ACTION ITEM
Where the records below show a line containing "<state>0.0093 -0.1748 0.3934", start copying; end with the line containing "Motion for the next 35", and copy it too.

Records from a collection
....
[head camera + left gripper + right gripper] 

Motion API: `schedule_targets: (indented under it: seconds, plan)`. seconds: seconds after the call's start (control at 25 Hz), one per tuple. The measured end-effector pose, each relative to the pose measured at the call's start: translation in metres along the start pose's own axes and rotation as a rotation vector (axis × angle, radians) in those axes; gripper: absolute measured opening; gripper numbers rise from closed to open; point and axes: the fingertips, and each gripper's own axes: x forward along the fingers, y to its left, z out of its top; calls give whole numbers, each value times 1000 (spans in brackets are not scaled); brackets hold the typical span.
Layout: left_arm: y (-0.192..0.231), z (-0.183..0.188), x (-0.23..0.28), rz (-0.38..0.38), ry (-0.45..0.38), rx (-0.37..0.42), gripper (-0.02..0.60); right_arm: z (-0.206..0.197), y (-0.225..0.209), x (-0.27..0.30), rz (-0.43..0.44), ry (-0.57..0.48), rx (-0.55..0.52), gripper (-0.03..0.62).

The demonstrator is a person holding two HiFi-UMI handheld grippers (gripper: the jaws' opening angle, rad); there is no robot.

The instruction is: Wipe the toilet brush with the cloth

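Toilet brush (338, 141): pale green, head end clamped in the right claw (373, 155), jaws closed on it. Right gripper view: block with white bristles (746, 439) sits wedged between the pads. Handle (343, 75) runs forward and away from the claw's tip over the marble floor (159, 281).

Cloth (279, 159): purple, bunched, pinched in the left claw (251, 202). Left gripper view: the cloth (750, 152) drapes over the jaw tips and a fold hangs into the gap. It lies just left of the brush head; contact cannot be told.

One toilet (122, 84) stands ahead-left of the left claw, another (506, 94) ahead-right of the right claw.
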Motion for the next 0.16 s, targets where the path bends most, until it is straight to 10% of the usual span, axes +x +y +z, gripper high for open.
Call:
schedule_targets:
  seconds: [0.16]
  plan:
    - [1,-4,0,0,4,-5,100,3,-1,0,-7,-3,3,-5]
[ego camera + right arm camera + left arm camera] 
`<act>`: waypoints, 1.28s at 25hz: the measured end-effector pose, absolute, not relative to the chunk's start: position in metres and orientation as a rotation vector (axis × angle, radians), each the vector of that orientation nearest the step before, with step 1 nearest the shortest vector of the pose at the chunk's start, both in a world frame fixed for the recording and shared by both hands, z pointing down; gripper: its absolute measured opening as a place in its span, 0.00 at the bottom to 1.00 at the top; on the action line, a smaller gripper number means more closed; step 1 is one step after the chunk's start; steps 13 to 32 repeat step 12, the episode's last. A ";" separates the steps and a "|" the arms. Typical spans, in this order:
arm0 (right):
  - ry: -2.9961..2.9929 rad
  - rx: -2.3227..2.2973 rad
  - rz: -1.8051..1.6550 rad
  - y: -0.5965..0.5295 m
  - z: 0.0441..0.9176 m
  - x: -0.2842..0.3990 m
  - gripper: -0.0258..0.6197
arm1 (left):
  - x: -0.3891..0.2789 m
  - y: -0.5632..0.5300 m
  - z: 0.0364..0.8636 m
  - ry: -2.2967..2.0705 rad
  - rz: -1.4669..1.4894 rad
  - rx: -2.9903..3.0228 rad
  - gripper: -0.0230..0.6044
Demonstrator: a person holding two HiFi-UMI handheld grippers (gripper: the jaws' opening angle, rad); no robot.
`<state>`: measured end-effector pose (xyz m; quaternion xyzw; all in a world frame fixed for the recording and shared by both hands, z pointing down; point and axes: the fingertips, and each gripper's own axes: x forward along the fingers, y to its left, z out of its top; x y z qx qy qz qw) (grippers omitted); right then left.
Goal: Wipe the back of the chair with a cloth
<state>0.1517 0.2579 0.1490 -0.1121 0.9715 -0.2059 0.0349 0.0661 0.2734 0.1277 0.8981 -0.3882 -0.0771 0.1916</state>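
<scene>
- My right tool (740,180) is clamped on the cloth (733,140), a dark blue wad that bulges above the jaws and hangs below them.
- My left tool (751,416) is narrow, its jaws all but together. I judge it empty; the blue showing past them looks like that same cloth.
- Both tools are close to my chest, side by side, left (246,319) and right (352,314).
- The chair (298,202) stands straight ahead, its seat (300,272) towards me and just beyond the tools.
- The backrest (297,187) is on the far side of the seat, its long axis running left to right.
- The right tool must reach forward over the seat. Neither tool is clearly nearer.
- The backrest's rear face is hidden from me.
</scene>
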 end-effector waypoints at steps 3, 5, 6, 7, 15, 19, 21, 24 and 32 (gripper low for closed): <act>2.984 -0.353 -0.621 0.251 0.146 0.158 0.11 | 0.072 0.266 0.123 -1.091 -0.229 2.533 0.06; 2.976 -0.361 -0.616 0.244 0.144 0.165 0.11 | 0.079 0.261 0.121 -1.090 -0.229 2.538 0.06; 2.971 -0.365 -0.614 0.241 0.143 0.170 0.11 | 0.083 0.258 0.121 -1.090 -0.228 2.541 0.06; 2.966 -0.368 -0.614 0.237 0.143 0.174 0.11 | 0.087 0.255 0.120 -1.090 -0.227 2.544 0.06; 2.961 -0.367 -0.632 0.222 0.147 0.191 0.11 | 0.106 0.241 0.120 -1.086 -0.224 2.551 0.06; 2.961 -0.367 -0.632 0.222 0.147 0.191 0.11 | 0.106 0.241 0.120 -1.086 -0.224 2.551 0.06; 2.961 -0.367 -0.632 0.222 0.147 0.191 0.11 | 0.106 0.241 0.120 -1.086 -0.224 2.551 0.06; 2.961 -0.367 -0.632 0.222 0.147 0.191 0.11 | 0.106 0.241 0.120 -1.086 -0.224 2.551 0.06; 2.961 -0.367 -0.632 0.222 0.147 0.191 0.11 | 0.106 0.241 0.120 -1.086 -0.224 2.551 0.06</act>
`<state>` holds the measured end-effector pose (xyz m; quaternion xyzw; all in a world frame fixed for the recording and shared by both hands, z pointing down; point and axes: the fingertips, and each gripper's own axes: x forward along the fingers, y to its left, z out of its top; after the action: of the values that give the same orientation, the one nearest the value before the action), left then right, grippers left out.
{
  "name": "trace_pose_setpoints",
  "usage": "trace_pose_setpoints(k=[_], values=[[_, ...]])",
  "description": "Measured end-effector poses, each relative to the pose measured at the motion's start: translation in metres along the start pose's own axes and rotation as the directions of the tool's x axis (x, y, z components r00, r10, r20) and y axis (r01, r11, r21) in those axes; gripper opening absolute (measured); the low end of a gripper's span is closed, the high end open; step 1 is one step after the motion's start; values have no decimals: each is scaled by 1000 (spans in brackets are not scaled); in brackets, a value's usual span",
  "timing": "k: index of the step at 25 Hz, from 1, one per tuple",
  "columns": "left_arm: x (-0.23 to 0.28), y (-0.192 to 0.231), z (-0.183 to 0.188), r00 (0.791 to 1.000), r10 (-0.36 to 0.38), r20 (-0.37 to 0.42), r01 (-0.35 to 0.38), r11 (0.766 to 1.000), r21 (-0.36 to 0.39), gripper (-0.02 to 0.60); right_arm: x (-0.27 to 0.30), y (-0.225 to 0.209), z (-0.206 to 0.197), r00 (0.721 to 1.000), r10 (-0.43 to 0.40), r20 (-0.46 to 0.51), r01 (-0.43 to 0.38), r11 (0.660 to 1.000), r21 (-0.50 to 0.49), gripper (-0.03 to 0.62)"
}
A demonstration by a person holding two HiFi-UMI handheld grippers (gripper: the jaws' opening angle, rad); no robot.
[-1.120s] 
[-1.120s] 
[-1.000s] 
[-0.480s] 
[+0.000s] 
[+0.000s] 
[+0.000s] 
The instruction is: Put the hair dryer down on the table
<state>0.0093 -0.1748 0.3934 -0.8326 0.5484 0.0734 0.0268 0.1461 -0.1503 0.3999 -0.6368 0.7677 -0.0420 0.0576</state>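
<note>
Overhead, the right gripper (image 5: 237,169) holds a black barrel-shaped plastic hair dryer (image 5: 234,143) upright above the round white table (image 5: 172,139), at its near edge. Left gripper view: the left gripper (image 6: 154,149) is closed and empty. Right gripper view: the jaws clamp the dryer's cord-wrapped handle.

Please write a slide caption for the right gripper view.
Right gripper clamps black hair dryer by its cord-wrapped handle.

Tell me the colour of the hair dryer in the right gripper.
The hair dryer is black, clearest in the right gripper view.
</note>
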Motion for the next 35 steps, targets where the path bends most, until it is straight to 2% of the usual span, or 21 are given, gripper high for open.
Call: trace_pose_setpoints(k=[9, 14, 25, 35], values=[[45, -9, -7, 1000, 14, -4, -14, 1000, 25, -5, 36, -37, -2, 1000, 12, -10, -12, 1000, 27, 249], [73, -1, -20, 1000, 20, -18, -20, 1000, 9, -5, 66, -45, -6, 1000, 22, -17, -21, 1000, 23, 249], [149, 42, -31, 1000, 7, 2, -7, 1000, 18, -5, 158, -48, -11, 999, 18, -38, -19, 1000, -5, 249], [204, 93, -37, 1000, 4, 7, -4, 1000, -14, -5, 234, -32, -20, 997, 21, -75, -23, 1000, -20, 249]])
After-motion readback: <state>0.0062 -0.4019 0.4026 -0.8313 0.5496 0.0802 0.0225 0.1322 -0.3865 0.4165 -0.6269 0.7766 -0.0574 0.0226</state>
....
SOLUTION TO THIS EXERCISE
<state>0.0093 -0.1748 0.3934 -0.8326 0.5484 0.0734 0.0268 0.1461 -0.1503 0.3999 -0.6368 0.7677 -0.0420 0.0576</state>
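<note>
Overhead, the right gripper (image 5: 237,169) holds a black barrel-shaped plastic hair dryer (image 5: 234,143) upright above the round white table (image 5: 172,139), at its near edge. Left gripper view: the left gripper (image 6: 154,149) is closed and empty. Right gripper view: the jaws clamp the dryer's cord-wrapped handle.

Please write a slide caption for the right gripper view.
Right gripper clamps black hair dryer by its cord-wrapped handle.

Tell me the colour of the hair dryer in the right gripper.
The hair dryer is black, clearest in the right gripper view.
</note>
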Motion for the next 35 steps, targets where the path bends most, until it is straight to 2% of the usual span, or 21 are given, gripper high for open.

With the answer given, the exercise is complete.